Abstract

Recent studies have reported that moderate physical activity in daily life contributes to maintenance of a proper state of cognitive function in elderly individuals. The present study investigated the validity of correlations between moderate physical activity and cognitive function using more objective and detailed assessments of both physical activity and neurocognitive function. Participants comprised 72 healthy elderly individuals who wore an electronic accelerometer during waking hours for 3 months. This device recorded the number of steps per day as well as the duration of each intensity level in daily life; levels 1–3 were the equivalent of easy-paced walking (light activity), while levels 4–6 corresponded to brisk walking (moderate activity). To estimate executive cognitive ability in healthy elderly individuals, performance variability of executive control was examined with a task-switching reaction time (RT) test measuring intra-individual variability (IIV) in RTs.

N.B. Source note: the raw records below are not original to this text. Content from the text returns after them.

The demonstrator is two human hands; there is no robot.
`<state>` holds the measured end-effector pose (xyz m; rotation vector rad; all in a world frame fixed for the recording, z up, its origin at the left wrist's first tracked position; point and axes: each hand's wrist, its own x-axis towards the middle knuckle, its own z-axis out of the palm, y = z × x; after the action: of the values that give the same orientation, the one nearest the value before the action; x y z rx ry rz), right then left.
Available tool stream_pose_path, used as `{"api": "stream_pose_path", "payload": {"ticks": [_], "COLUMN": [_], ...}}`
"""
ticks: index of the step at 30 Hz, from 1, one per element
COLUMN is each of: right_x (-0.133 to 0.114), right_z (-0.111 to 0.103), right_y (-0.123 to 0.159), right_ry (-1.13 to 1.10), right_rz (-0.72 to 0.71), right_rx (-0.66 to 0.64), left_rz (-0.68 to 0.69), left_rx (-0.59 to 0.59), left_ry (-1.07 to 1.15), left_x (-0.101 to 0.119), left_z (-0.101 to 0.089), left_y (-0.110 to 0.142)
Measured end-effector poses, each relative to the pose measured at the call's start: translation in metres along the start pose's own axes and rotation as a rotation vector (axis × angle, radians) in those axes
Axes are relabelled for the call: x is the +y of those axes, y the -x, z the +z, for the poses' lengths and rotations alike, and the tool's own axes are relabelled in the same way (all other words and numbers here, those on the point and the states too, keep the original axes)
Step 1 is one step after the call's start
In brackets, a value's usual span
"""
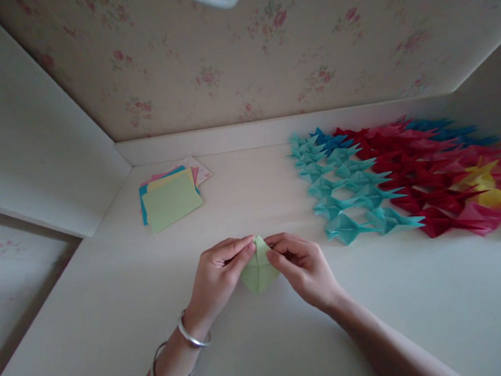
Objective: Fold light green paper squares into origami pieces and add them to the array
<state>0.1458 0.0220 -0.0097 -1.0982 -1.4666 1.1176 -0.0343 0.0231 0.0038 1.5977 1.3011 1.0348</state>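
A partly folded piece of light green origami paper (259,276) is held low over the white table in front of me, its narrow tip up and a crease running down its middle. My left hand (217,274) pinches it by the upper left edge, thumb and forefinger together near the tip. On the other side, my right hand (302,268) grips the right edge between thumb and fingers. The fingertips hide parts of both side edges. Two silver bangles (196,335) circle my left wrist and forearm.
A fanned stack of coloured paper sheets (174,201), light green on top, lies at the back left. Rows of turquoise folded paper cranes (345,226) stand to the right, beside red ones (432,194), pink, blue and yellow ones. A wall closes off the white table (266,352) behind.
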Motion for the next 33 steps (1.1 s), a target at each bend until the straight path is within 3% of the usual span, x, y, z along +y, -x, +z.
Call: {"api": "stream_pose_path", "payload": {"ticks": [7, 12, 20, 25, 33], "right_x": [-0.004, -0.008, -0.007, -0.002, 0.003], "right_z": [0.001, 0.0, -0.002, -0.001, 0.001], "right_y": [0.001, 0.003, 0.002, 0.004, 0.002], "right_ry": [0.028, 0.044, 0.025, -0.014, -0.117], "right_rz": [0.017, -0.017, -0.013, 0.076, 0.207], "right_rx": [-0.003, -0.023, -0.079, -0.081, -0.066], "left_rz": [0.04, -0.032, -0.054, -0.136, -0.086], "left_rx": [-0.018, 0.006, -0.122, -0.106, -0.115], "left_ry": [-0.02, 0.003, -0.026, 0.009, -0.051], "left_x": [0.001, 0.001, 0.001, 0.002, -0.002], "left_z": [0.0, -0.003, -0.008, -0.006, -0.007], "left_y": [-0.002, -0.002, -0.003, -0.002, -0.003]}}
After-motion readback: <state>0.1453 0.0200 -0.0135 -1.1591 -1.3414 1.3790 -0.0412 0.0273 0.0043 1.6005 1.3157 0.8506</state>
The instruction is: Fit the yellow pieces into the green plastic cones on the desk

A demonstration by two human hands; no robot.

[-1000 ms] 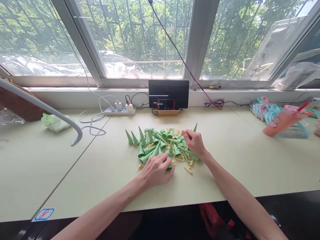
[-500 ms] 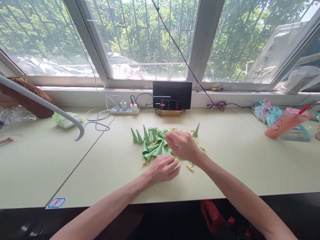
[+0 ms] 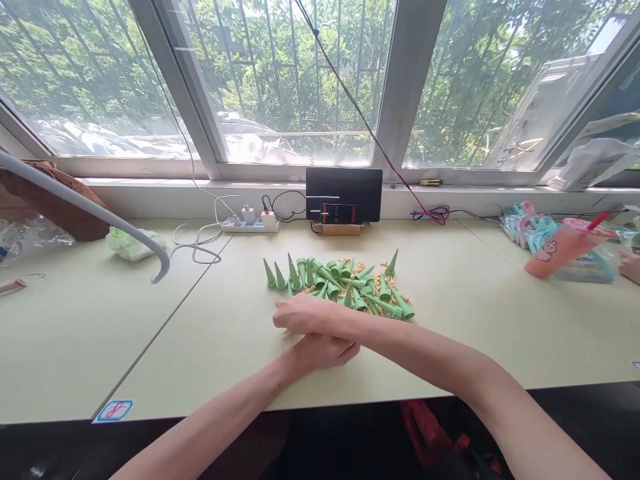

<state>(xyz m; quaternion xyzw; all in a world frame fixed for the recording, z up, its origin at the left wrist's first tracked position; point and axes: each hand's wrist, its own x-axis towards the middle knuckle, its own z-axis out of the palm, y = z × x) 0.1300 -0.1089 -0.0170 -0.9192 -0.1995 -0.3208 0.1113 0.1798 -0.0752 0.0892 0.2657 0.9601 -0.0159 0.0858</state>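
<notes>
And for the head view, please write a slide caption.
Right forearm across left hand, beside a pile of green cones and small yellow pieces.

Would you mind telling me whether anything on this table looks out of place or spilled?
Nothing looks plainly spilled or damaged. The green cones are jumbled, a few upright, among small yellow pieces. The pink cup appears tilted, though lens distortion may explain that.

Worktop [image 3: 200, 363]: plain pale yellow-green, dark seam. Tapered plastic cones [image 3: 359, 300]: solid light green. Small plastic pegs [image 3: 393, 282]: straw yellow. Back edge: glossy black flat screen [image 3: 350, 184], white power strip [image 3: 250, 227]. Toward right edge: coral-pink cup [image 3: 563, 252], cartoon print, red straw [image 3: 597, 221]. Front edge, left: white sticker [image 3: 115, 411], blue border, red mark.
</notes>
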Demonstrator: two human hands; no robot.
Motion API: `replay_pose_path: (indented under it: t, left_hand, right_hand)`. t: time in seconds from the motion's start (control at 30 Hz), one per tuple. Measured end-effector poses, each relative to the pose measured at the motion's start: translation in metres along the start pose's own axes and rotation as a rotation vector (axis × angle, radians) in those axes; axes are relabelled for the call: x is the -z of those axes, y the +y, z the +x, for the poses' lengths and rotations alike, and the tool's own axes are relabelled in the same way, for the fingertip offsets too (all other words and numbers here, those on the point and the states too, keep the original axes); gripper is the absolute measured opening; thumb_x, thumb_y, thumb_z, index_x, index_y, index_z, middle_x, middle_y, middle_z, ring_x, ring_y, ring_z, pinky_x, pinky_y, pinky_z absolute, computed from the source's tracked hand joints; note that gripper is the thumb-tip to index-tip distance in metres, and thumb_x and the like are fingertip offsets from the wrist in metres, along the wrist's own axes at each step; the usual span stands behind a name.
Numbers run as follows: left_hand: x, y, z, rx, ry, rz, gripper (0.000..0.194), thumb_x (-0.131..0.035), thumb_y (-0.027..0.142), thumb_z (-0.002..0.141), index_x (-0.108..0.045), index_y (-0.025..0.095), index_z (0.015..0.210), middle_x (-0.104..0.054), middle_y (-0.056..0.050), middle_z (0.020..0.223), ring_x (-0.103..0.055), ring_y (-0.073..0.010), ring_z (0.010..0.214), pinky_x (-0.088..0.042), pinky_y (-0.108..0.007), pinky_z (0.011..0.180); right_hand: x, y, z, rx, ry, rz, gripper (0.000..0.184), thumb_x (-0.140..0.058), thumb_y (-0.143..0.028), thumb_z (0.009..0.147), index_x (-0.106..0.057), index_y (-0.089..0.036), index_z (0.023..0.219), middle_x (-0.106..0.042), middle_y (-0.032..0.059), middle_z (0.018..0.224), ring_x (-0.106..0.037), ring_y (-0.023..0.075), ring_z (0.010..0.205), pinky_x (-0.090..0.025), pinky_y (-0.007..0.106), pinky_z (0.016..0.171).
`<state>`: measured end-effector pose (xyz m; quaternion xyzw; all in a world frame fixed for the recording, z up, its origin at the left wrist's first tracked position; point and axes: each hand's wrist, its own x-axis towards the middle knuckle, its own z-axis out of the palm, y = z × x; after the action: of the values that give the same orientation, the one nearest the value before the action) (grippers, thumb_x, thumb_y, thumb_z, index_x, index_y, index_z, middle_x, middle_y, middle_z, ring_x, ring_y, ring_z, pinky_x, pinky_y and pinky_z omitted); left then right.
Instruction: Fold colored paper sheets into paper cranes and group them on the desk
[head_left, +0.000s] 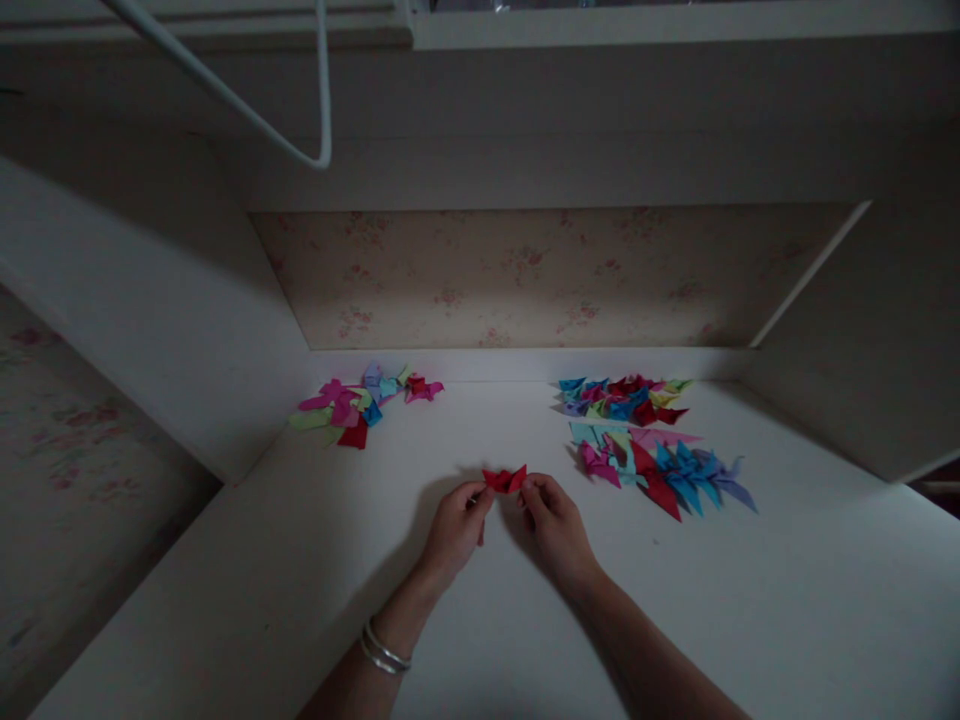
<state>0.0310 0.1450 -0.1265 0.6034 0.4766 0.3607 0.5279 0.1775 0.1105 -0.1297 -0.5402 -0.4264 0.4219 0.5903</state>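
Note:
A small red folded paper piece [506, 482], likely origami, is stretched between my two hands above the white desk. My left hand [454, 525] pinches its left end between thumb and fingers. On the other side, my right hand [553, 525] grips the right end the same way. The paper's middle looks puffed, with pointed ends; its exact form is too small to make out. Two silver bangles [384, 648] circle my left wrist.
Colourful folded papers [345, 405] lie in a loose pile at the back left. More folded papers in rows [626, 400] sit at the back right, with another group [686, 475] nearer. A white cable [255, 115] hangs at upper left. Side panels and a shelf enclose the white desk [712, 630].

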Motion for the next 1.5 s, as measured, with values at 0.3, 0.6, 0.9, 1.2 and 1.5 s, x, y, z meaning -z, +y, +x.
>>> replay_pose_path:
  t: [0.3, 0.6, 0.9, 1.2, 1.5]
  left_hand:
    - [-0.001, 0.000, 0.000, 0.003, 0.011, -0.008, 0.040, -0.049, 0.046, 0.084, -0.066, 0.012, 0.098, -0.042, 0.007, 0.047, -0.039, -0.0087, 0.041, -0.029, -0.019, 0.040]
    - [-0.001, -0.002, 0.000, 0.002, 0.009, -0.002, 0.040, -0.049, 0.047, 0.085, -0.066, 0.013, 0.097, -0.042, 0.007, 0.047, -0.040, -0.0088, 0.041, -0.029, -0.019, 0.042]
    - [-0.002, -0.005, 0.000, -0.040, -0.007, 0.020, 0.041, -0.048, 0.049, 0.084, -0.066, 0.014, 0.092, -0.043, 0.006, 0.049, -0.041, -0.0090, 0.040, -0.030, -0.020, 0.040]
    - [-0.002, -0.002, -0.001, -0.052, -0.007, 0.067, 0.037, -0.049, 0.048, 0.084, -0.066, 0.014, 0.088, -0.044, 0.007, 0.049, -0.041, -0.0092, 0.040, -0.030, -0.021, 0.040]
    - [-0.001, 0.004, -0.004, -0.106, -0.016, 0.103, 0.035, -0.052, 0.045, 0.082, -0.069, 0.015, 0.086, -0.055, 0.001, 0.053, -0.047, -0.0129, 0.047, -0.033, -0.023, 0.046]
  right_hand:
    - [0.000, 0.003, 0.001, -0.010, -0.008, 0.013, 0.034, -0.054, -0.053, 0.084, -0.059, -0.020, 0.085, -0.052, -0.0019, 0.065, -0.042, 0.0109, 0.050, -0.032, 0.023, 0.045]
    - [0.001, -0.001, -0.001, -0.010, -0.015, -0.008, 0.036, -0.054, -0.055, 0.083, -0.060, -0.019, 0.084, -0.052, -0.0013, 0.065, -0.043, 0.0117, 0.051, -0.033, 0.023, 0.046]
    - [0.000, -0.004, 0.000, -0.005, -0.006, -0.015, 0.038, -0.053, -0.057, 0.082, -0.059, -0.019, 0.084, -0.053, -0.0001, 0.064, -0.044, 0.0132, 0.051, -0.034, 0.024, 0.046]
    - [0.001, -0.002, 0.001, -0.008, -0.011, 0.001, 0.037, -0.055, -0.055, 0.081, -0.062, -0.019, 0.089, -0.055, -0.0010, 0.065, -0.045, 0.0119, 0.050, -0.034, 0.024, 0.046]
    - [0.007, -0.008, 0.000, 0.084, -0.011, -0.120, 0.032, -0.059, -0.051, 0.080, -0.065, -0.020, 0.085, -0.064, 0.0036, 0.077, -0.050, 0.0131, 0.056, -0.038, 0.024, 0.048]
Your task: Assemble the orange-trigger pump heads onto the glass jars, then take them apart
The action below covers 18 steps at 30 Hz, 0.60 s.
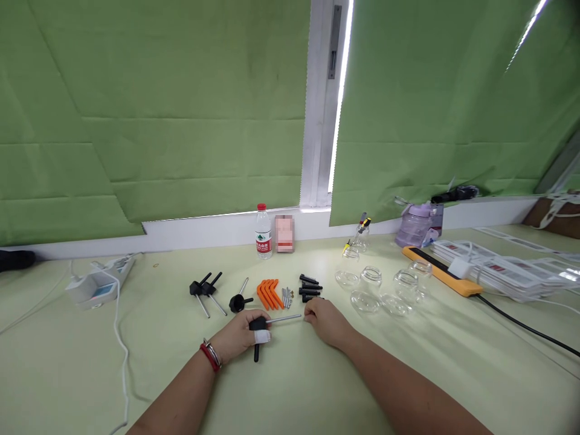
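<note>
Forearms (pixel 181 389) enter nearest. The left hand (pixel 238 335) grips a black fitting (pixel 258 325), its metal rod (pixel 284 318) joined. The right hand (pixel 330 321) has bunched fingers at the rod tip; whether they grasp anything cannot be determined. Beyond, three similar rod-bearing fittings (pixel 236 303) rest on the table (pixel 290 393); orange brackets (pixel 270 295) and black screw-like pieces (pixel 310 289) lie unattached.

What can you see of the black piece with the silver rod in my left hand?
The black piece looks like plastic: a chunky body, partly hidden by the thumb and fingers of your left hand, with a slim black arm pointing toward you. A straight, shiny rod, apparently metal, extends rightward. Its tip ends beside your right hand's fingertips; I can't tell if they touch. It's over the pale table, contact unclear.
</note>
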Available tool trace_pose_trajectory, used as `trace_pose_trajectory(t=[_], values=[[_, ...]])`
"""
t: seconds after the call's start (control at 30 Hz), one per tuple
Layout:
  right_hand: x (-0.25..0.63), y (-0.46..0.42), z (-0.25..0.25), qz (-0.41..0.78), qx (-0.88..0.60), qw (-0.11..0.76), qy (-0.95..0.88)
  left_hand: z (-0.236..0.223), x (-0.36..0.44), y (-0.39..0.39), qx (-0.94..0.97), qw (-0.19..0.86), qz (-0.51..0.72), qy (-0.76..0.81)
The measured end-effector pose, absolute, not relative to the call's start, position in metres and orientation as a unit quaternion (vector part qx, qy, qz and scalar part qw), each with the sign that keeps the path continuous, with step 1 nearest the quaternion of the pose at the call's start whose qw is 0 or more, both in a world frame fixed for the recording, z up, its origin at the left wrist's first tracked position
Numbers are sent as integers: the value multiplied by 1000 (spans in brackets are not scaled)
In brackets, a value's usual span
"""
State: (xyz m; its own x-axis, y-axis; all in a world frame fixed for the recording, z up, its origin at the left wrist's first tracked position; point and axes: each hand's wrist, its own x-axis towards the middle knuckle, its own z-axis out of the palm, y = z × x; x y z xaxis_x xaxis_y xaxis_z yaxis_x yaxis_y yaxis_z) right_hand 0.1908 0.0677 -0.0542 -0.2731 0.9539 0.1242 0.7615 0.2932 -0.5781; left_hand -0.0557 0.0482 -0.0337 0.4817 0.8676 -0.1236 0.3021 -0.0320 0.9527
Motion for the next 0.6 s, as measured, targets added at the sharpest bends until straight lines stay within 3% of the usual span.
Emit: trace_pose_trajectory(t=[0.2,0.33,0.6], values=[[191,67,-52,238,-564,236,-754,-36,-56,50,665,547,255,440],[192,69,-54,280,-562,288,-723,-37,-56,50,669,539,255,444],[191,72,-65,581,-448,401,-548,-38,-56,51,680,536,248,434]])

In 43 consenting participants, functional magnetic resonance imaging (fMRI) during the task-switching RT trial was analyzed to assess differences in brain activity patterns as a function of daily physical activity. Daily duration of level 4 physical activity correlated negatively with and significantly predicted IIV. Moreover, fMRI analysis confirmed that the higher physical activity group (duration of level 4 activity≥26.4min/day) showed significantly reduced age-related functional attenuation of prefrontal activations during the task-switching RT trial. The study discusses the possibility that enhancing the moderate daily physical activity could be helpful for lowering the rate of neurocognitive degradations in healthy elderly individuals.